The World Health Organization on Friday said the Covid omicron variant was found in 38 countries, from 23 days ago, with preliminary data suggesting that the species is more contagious than delta but seems less fatal.

“We are seeing a growth rate, we are seeing an increase in omicron numbers,” said Maria Van Kerkhove, WHO’s chief technology officer for Covid-19, during a Q&A broadcast live on the group’s social media platforms on Friday. “But we have omicron reports in 38 countries in all six WHO regions.”

“There is a suggestion that there is a growing infection, which we need to understand whether it is more or less contagious compared to the delta,” Van Kerkhove said, noting that delta differences still dominate the world.

Drs. Mike Ryan, executive director of WHO’s emergency program, stated that “it is clear that the virus seems to be spreading successfully.”

“And we have seen that before with the delta. So again, there are some things we should be surprised about, ”says Ryan.

Omicron has about 30 mutations in spike protein, which is the process used to assemble human cells. Some of these changes are associated with higher infection and the ability to flee the immune system, according to the WHO.

South African scientists have this week found that omicron is associated with a “greater potential” for re-infecting people who already have Covid, compared to previous strains of the virus. The study, published by the South African Center for Epidemiological Modeling and Analysis and the National Institute of Communicable Diseases, has not been reviewed by peers.

Also Read: Countries close borders to foreigners amid Omicron fears

Van Kerkhove said it was too early to understand the severity of the omicron-induced disease. The first reports of mild symptoms in some of the first cases identified were based on a group of university students who tend to be younger and receive symptoms much softer than adults, he said.

“There have been initial reports that it tended to be mild, but it is very close,” Van Kerkhove said. “Everyone infected with SARS-CoV-2, regardless of the type, will always start with the flu. And then maybe it will stop there gently, some people have asymptomatic yes, but it can stop with a mild illness or it may take some time. ”

Van Kerkove said hospital admissions were on the rise in South Africa, but public health officials were not aware of the increasing risk of death, but were still awaiting further details.

Ryan said public health officials first noticed mild cases with a variety of alpha and delta.
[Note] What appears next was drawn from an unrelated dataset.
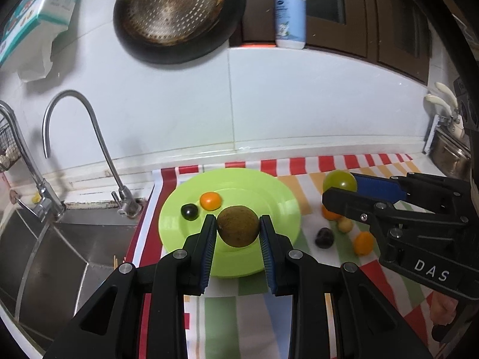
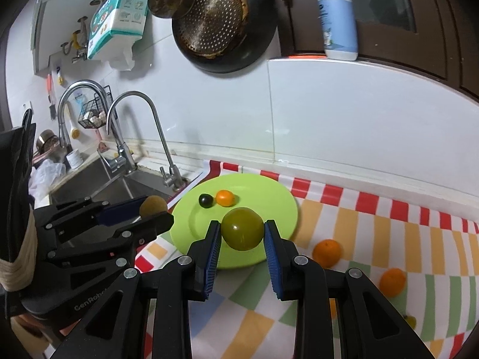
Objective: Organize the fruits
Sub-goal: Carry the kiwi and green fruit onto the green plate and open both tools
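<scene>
My left gripper (image 1: 238, 226) is shut on a brown kiwi (image 1: 238, 225) and holds it above the near part of the green plate (image 1: 278, 200). My right gripper (image 2: 242, 233) is shut on a round green fruit (image 2: 242, 232) above the plate's near edge (image 2: 269, 206). On the plate lie a small orange fruit (image 1: 210, 200) and a dark grape (image 1: 189, 211). In the right wrist view the left gripper (image 2: 149, 212) shows at the left with the kiwi (image 2: 153, 205). In the left wrist view the right gripper (image 1: 344, 190) shows at the right with the green fruit (image 1: 339, 181).
On the striped cloth (image 2: 374, 218) right of the plate lie oranges (image 2: 327, 252) (image 2: 392, 281), a dark fruit (image 1: 324, 237) and a small yellowish fruit (image 1: 345, 224). A steel sink (image 1: 45, 254) with two taps (image 1: 98, 146) lies to the left. A pan (image 2: 224, 21) hangs on the wall.
</scene>
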A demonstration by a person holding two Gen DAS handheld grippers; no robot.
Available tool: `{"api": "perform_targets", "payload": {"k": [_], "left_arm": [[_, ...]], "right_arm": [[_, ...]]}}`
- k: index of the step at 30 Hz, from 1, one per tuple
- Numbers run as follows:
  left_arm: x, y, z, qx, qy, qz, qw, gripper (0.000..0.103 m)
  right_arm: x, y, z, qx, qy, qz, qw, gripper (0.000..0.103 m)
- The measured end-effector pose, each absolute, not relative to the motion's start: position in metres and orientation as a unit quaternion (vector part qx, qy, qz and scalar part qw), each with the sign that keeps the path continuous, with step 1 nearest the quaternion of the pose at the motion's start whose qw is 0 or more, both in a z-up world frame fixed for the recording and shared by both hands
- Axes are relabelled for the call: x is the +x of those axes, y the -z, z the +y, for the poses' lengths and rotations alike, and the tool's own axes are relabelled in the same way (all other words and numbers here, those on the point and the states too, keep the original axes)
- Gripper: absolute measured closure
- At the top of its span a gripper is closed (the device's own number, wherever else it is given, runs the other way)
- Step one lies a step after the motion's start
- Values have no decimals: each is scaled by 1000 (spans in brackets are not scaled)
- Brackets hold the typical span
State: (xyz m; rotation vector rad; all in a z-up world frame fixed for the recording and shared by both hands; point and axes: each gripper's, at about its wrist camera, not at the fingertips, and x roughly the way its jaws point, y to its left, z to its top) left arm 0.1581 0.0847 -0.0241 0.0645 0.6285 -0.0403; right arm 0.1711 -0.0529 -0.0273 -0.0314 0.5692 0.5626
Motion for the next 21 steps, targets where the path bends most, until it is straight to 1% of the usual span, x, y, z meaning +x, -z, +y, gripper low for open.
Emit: {"api": "perform_targets", "payload": {"k": [21], "left_arm": [[219, 88, 119, 16, 15, 366, 931, 74]], "right_arm": [[240, 95, -8, -5, -277, 367, 888, 73]]}}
It can take up to two weeks to see an increase in omicron-related death if the exception, in fact, causes a more serious disease.
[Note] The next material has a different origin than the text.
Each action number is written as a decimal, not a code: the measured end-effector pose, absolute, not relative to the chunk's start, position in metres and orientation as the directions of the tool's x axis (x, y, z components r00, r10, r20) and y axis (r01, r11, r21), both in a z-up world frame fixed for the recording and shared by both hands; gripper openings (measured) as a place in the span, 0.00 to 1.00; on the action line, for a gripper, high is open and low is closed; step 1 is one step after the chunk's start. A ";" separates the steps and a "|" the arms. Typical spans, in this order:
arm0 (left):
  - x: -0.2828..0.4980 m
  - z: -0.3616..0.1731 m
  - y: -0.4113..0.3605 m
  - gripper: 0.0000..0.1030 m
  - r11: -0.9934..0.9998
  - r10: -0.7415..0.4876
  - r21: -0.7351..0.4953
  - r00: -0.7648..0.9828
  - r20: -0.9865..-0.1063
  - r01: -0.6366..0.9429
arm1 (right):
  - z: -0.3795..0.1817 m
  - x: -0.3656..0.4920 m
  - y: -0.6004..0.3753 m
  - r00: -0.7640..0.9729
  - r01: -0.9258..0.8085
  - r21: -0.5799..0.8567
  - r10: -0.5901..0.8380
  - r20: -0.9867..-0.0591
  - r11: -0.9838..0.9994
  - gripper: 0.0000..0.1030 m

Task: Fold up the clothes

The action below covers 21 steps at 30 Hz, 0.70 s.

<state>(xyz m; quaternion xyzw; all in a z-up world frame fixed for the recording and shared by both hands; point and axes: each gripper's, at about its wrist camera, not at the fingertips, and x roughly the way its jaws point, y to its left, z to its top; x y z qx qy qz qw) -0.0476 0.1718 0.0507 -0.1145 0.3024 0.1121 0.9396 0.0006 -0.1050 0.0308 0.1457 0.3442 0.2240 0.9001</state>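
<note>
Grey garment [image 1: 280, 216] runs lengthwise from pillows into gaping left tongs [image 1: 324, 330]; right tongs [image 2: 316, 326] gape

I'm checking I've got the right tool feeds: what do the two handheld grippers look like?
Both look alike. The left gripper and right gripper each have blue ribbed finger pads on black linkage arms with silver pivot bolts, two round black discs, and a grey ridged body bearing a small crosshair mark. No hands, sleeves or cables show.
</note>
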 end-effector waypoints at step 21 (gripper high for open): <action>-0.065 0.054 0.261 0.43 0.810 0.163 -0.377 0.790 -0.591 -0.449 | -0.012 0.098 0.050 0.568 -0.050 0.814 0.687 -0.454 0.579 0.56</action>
“Unfortunately it takes time,” says Ryan. “We have seen that in the past waves of this epidemic. If the rate rises, it may take a week or two for it to be hospitalized and even to die. ”

Van Kerkhove has warned that there is a reporting bias at the moment that could hide how dangerous the alternative is. Most people around the world who have been tested for omicron were healthy travelers, which may explain why the symptoms reported so far are mild.
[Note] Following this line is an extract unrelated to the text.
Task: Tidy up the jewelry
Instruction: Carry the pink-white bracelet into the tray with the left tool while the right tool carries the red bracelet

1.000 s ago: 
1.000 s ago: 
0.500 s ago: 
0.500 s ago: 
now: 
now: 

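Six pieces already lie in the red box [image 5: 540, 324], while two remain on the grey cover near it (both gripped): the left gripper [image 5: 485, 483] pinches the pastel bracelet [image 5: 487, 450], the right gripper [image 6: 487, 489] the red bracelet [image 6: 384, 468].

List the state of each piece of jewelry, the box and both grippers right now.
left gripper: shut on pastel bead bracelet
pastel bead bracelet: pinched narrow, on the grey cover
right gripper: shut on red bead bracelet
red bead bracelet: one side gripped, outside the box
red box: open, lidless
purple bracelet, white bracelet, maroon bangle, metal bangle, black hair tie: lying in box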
“When you walk, you are not sick or you should not walk when you are sick,” Van Kerkhove said. “So there is a bias about what is being found right now, but that will change over time.”

The first person in the U.S. who was found with an omicron was a completely vaccinated traveler between the ages of 18 and 49 from South Africa to the San Francisco area.

Also Read: UK to put booster jab programme ‘on steroids’ in wake of Omicron

Van Kerkhove called on nations around the world to expand the Covid-19 gene sequence to find new alternatives and share the results publicly to better understand the emergence of the virus.

“Now is the time to strengthen the plans,” he said. “You’ve heard us say that for a long time now, but it’s not too late to do this – the systems need to be strengthened.”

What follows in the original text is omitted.